🦀 Rust Style Guide

This guide is intended to be a set of guidelines, not hard rules. These represent the default for Rust code. Exceptions can (and sometimes should) be made, however:

Toolchain

We use the latest stable version of Rust. You can get an up-to-date toolchain by running nix develop. If you’re not a Nix user, make sure you have the correct versions.

Basic Rules

  • Formatting is “whatever rustfmt does”. In cases where rustfmt doesn’t yet work (i.e. macros, let-else), try to stay consistent with the rest of the codebase.
  • Clippy should be used whenever possible, with pedantic lints turned on. There are some lints (particularly those from pedantic) that are generally unhelpful, often due to high false positive rates There is a list of known exceptions that can be added to if you run into anything particularly bad.
  • Clippy is not enabled for older parts of the codebase. This is allowed for legacy code, but any new code should have clippy enabled. We’re actively working to get it enabled on everything
  • Avoid raw identifiers. Instead, use abbreviations/misspellings (i.e. r#crate -> krate, r#type -> ty, etc)

TLDR: run:

cargo fmt
cargo clippy
cargo `clippy` --all-features

before submitting a PR

Creating a new crate

We add the following preamble to all crates’ lib.rs:

#![allow(unused)]
#![warn(clippy::pedantic)]
#![forbid(clippy::integer_arithmetic)]
#![forbid(missing_docs)]
#![forbid(unsafe_code)]
#![allow(/* known bad lints outlined below */)]
fn main() {
}

We enable #![forbid(missing_docs)] for a couple of reasons:

  • it forces developers to write doc comments for publicly exported items
  • it serves as a reminder that the item you’re working on is part of your public API

We enable #![forbid(unsafe_code)] to reinforce the fact that unsafe code should not be mixed in with the rest of our code. More details are below.
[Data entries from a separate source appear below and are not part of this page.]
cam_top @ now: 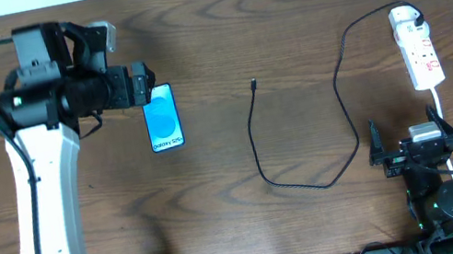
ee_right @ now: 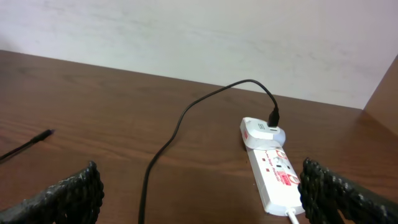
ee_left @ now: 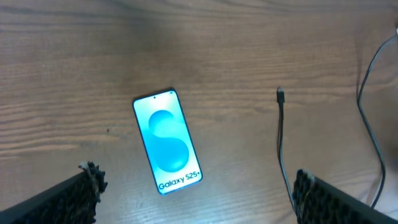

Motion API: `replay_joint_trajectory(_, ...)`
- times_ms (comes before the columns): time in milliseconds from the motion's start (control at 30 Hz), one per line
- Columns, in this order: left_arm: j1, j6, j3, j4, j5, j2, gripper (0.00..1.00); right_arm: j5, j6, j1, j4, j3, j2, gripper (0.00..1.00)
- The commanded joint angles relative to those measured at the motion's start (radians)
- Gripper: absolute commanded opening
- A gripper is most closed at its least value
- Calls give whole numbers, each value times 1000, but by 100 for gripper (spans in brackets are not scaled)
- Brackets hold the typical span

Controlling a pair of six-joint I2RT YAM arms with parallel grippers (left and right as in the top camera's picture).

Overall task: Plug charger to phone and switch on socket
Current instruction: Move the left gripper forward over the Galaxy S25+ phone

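Note:
The phone (cam_top: 162, 118) lies flat on the wooden table with its cyan screen up; it also shows in the left wrist view (ee_left: 168, 142). My left gripper (cam_top: 142, 84) is open and empty above the table, next to the phone, fingers (ee_left: 196, 199) wide apart. The black charger cable (cam_top: 258, 154) runs from its loose tip (cam_top: 253, 83) in a loop to the white adapter (cam_top: 404, 18), which is plugged into the white socket strip (cam_top: 421, 55). My right gripper (cam_top: 408, 134) is open and empty, close to the strip's near end (ee_right: 277, 177). The tip (ee_left: 280, 94) lies apart from the phone.
The strip's white cord (cam_top: 441, 108) runs back past my right gripper to the table's front edge. A pale wall (ee_right: 186, 37) stands behind the table's far edge. The cable (ee_right: 180, 118) crosses the table between my right gripper's fingers.

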Motion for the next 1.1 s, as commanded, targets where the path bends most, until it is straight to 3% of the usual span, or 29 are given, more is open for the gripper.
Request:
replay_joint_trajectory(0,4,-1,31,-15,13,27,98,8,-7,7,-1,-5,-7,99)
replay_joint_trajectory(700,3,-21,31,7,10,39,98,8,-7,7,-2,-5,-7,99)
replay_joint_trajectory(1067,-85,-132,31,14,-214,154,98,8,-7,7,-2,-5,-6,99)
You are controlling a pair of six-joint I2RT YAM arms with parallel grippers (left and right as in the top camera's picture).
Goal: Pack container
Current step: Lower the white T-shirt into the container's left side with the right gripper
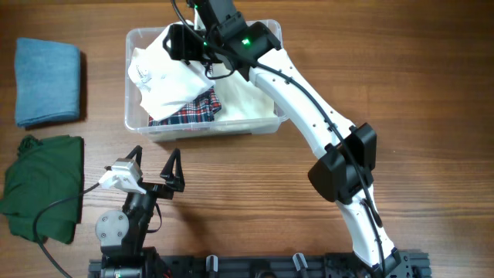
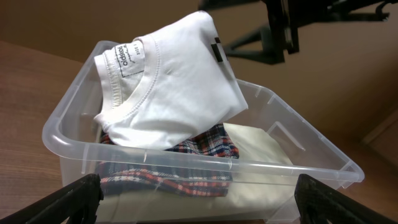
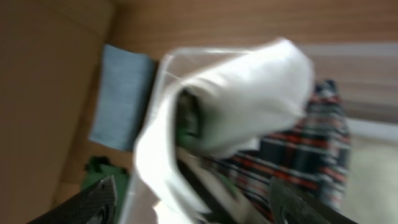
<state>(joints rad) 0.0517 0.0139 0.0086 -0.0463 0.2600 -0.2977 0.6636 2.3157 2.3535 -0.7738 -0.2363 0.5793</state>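
container point(image 1: 231, 131) at far edge, centre. white tee point(image 1: 174, 77) leans on its left wall, over plaid point(image 1: 193, 110). right jaws spread above it; left jaws open, near edge. next: press tee flat, then lift clear.

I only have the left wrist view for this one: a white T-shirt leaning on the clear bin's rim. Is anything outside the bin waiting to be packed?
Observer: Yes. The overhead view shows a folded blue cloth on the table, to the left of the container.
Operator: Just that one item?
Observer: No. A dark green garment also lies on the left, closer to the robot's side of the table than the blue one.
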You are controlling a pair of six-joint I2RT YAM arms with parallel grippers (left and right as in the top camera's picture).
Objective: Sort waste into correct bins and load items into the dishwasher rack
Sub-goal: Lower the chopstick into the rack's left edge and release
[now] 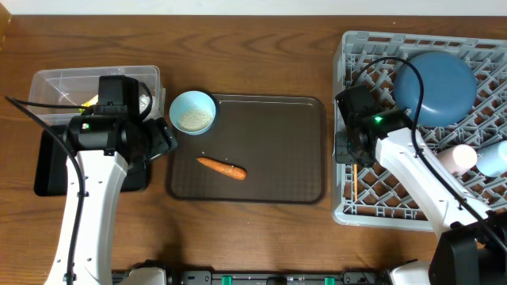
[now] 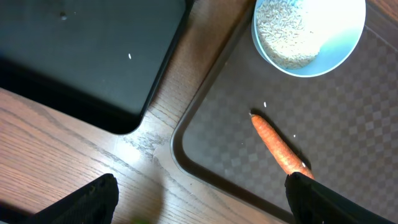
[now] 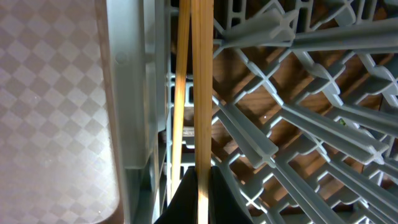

We enable #![forbid(integer_arithmetic)] to prevent you from writing code like:

#![allow(unused)]
fn main() {
let x = 1;
let y = 2;
let z = x + y;
}

Why is this bad?

Integer arithmetic may panic or behave unexpectedly depending on build settings. In debug mode, overflows cause a panic, but in release mode, they silently wrap. In both modes, division by 0 causes a panic.

By forbidding integer arithmetic, you have to choose a behaviour, by writing either:

  • a.checked_add(b) to return an Option that you can error-handle
  • a.saturating_add(b) to return a + b, or the max value if an overflow occurred
  • a.wrapping_add(b) to return a + b, wrapping around if an overflow occurred

By being explicit, we prevent the developer from “simply not considering” how their code behaves in the presence of overflows. In a ledger application, silently wrapping could be catastrophic, so we really want to be explicit about what behaviour we expect.

Exceptions for clippy

These lints are disabled:

  • clippy::match_bool - sometimes a match statement with true => and false => arms is sometimes more concise and equally readable
  • clippy::module_name_repetition - warns when creating an item with a name than ends with the name of the module it’s in
  • clippy::derive_partial_eq_without_eq - warns when deriving PartialEq and not Eq. This is a semver hazard. Deriving Eq is a stronger semver guarantee than just PartialEq, and shouldn’t be the default.
  • clippy::missing_panics_doc - this lint warns when a function might panic, but the docs don’t have a panics section. This lint is buggy, and doesn’t correctly identify all panics. Code should be written to explicitly avoid intentional panics. You should still add panic docs if a function is intended to panic under some conditions. If a panic may occur, but you’d consider it a bug if it did, don’t document it. We disable this lint because it creates a false sense of security.

Guidelines

Prefer references over generics

It’s tempting to write a function like this:

#![allow(unused)]
fn main() {
fn use_str(s: impl AsRef<str>) {
  let s = s.as_ref();
  println!("{s}");
}
}

Unfortunately, this has a few downsides:

  • it increases compile times
  • if used in a trait, it makes that trait not object-safe
  • if the body of the function is large, it bloats binary size, which can hurt performance by increasing pressure on the instruction cache
  • it makes type inference harder

Now that’s not to say you should never use generics. Of course, there are plenty of good reasons to use generics. But if the only reason to make your function generic is “slightly easier to use at the call-site”, consider just using a plain reference/slice instead:

#![allow(unused)]
fn main() {
fn use_str(s: &str) {
  println!("{s}");
}
}

This does mean you may have to use .as_ref() at the call-site, but generally this is preferred compared to the downsides of using generics.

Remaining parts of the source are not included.